Would you copy the lines below exactly and omit the images?
#### Material provided
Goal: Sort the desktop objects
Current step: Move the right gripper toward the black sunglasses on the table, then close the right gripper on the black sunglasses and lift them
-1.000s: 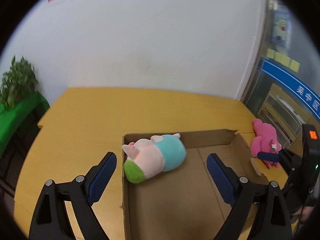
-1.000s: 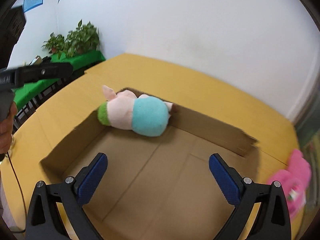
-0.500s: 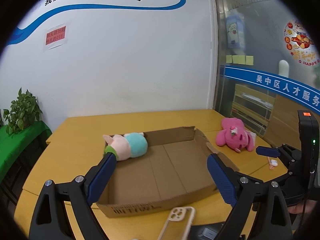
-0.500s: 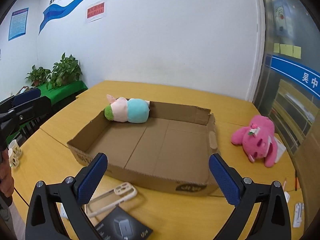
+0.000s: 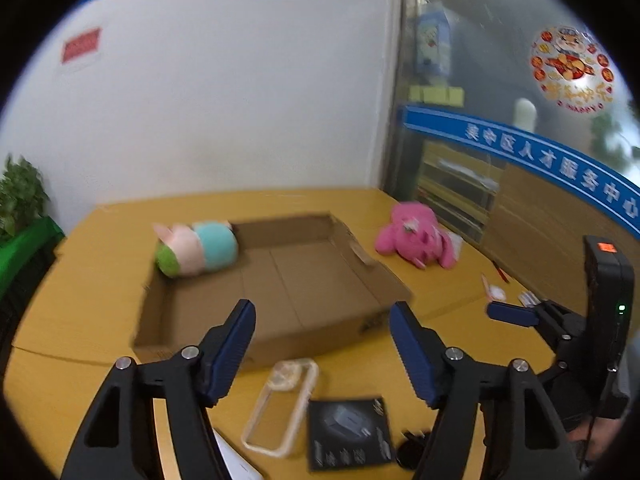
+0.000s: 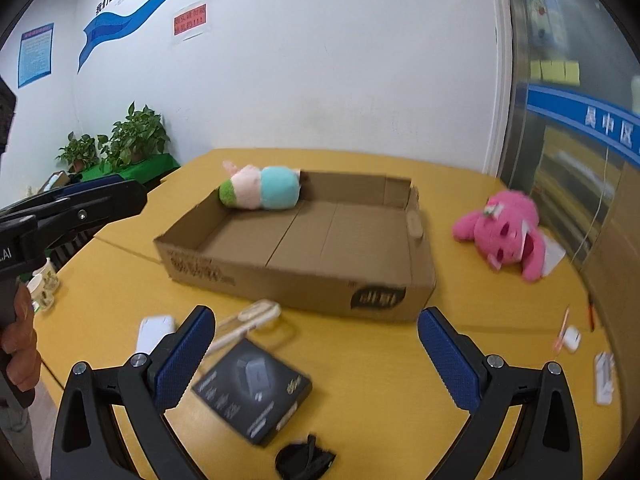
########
> Exercise solution:
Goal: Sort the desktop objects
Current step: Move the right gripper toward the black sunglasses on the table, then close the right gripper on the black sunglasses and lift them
-1.000s: 
-1.000s: 
-0.500s: 
-0.500s: 
+0.000s: 
+0.000s: 

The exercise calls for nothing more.